Where a line in the listing below holds "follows", add it to the tally, and reply with that tally alone.
[Opening Records to process section]
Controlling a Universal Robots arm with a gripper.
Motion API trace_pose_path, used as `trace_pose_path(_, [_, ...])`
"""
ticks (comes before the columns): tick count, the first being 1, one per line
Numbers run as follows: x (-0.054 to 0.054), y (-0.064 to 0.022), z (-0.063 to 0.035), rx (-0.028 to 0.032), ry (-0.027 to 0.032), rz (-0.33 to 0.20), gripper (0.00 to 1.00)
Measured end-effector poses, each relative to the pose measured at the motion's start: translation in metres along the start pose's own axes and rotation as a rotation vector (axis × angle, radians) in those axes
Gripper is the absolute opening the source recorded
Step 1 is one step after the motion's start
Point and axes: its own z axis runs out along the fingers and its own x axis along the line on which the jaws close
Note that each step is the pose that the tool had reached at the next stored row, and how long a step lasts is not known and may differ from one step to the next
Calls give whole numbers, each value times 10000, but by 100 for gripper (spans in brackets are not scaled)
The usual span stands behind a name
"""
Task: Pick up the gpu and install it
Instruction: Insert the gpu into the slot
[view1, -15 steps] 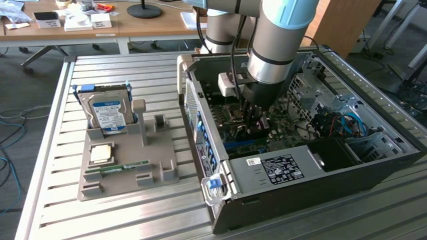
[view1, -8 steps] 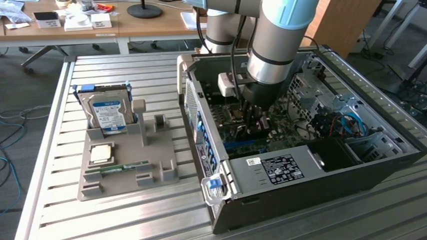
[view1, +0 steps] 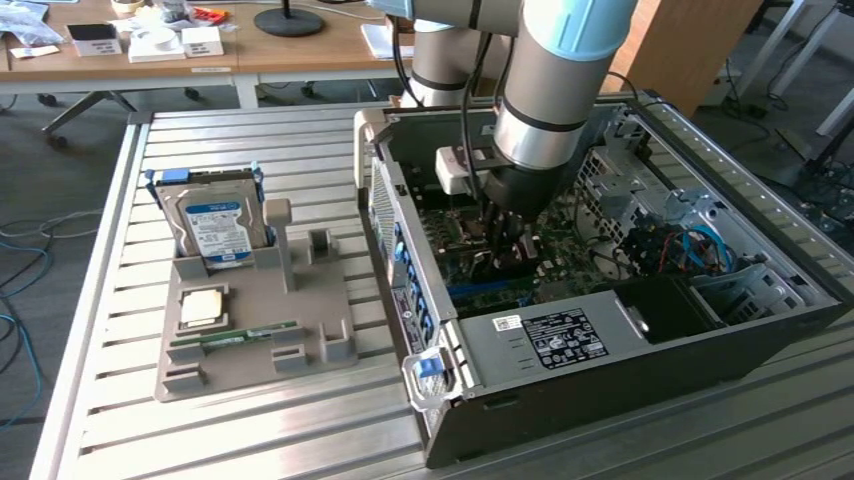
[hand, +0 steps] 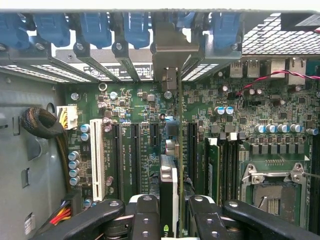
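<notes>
Fingers (hand: 146, 216) seemingly clamping edge-on gpu (hand: 169, 192)

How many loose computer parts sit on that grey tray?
3: a blue-labelled hard drive standing at the far end, a silver square chip in the middle, a green memory stick nearest the camera. Another drive may hide behind the first.

The gpu (hand: 169, 192) is showing a dull silver metal bracket. The motherboard (hand: 145, 107) is gleaming as glossy green circuit board. The slatted table (view1: 267, 130) is looking like smooth pale metal; the parts holder (view1: 327, 300) is looking like matt grey plastic.
</notes>
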Motion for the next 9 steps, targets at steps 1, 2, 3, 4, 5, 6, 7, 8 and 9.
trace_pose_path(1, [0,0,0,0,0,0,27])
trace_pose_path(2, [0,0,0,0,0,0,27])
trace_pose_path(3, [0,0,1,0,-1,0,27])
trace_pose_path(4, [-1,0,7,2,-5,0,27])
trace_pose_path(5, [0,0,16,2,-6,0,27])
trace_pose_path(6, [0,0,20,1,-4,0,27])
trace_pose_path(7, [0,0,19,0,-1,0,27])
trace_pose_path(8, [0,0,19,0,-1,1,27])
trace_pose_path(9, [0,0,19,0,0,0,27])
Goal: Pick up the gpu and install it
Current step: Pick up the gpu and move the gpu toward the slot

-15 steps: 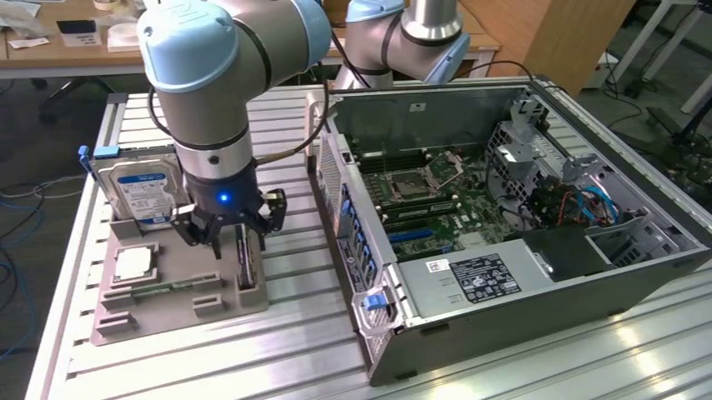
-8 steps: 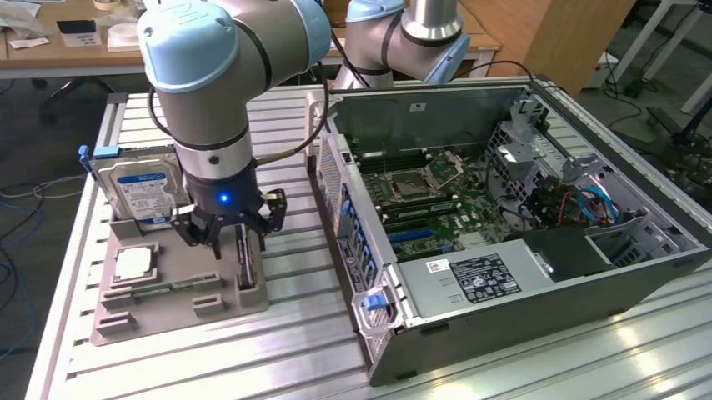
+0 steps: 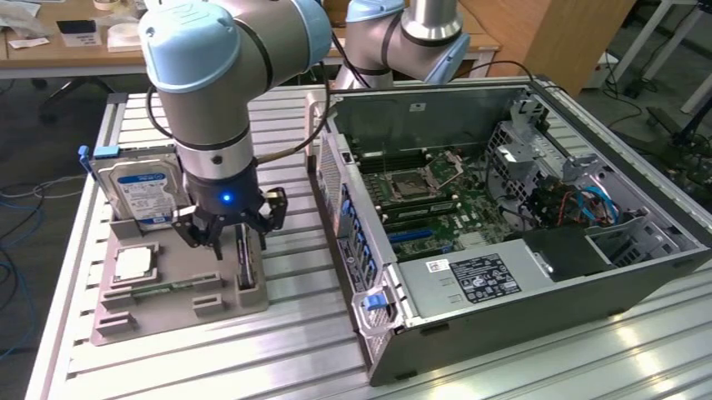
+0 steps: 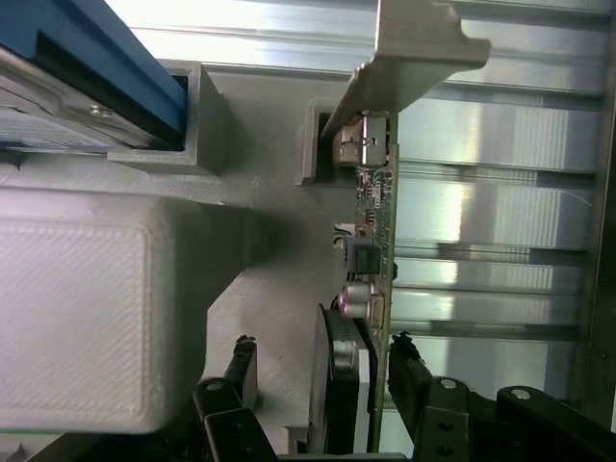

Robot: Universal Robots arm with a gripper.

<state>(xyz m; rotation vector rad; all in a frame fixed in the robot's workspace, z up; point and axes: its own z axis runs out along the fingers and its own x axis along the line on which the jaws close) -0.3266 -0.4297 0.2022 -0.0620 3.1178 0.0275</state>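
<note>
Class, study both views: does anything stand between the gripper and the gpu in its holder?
Nothing visible does. The open gripper straddles the gpu, which stands on edge in the grey holder, with one finger on each side. The hard drive sits in its own slot, off to one side.

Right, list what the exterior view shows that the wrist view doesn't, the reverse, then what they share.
Exterior view: the open computer case with its motherboard, the processor chip on the grey holder, the arm. Wrist view: the silvery end bracket of the gpu and small parts along the card's edge. Both: the gpu standing on edge in the holder's slot, the open gripper astride it, the hard drive beside.
</note>
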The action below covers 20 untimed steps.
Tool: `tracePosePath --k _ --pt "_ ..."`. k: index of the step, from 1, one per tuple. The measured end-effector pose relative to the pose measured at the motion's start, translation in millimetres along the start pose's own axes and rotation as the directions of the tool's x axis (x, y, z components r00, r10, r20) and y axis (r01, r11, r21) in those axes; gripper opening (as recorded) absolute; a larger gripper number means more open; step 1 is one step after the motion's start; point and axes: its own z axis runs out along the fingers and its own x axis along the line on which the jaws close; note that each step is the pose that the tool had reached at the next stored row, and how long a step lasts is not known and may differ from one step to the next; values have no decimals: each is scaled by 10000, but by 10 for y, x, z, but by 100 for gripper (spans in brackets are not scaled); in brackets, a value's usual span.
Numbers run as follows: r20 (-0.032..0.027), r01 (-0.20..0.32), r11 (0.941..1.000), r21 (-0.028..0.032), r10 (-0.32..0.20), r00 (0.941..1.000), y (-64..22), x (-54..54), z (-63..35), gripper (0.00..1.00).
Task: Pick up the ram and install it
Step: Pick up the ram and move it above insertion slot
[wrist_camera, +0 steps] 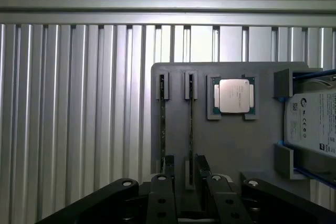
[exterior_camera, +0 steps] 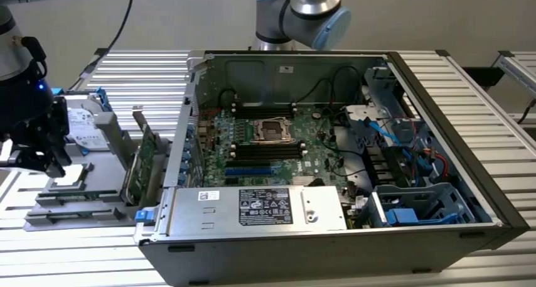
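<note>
centring the fingers [wrist_camera: 169,167] on the stick is what this step turns on, by the look of it. the gripper [wrist_camera: 185,170] stands open with nothing in it, one dark finger to each side of the ram [wrist_camera: 190,124], with a gap showing on both sides. you'd do well to square the pads to the board's flat faces, close gently and evenly, and lift straight along the slot so the stick doesn't bind. the ram stands on edge in a narrow slot of the grey tray [wrist_camera: 247,150], so you see it as a long, thin, dark-green line, and its chips can't be made out from this angle. a second stick [wrist_camera: 162,124] stands in the neighbouring slot just beside it, so mind that the finger between the two doesn't catch it. farther along the tray lie a processor [wrist_camera: 233,96] and a hard drive [wrist_camera: 315,124] with blue rails. the tray sits at the exterior view's left, apart from the open computer case [exterior_camera: 251,262] and its dark memory slots [exterior_camera: 266,150].
</note>
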Motion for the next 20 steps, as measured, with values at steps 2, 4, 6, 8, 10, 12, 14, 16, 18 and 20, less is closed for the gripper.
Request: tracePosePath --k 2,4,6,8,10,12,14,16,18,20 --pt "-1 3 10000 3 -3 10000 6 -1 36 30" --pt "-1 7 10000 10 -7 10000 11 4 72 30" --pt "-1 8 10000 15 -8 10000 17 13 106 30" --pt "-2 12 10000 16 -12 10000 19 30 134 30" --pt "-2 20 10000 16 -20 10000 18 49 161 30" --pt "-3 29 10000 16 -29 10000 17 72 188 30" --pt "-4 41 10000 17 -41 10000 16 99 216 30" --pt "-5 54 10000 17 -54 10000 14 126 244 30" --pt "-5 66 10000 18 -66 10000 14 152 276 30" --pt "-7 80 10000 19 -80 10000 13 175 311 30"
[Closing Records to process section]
Your response
2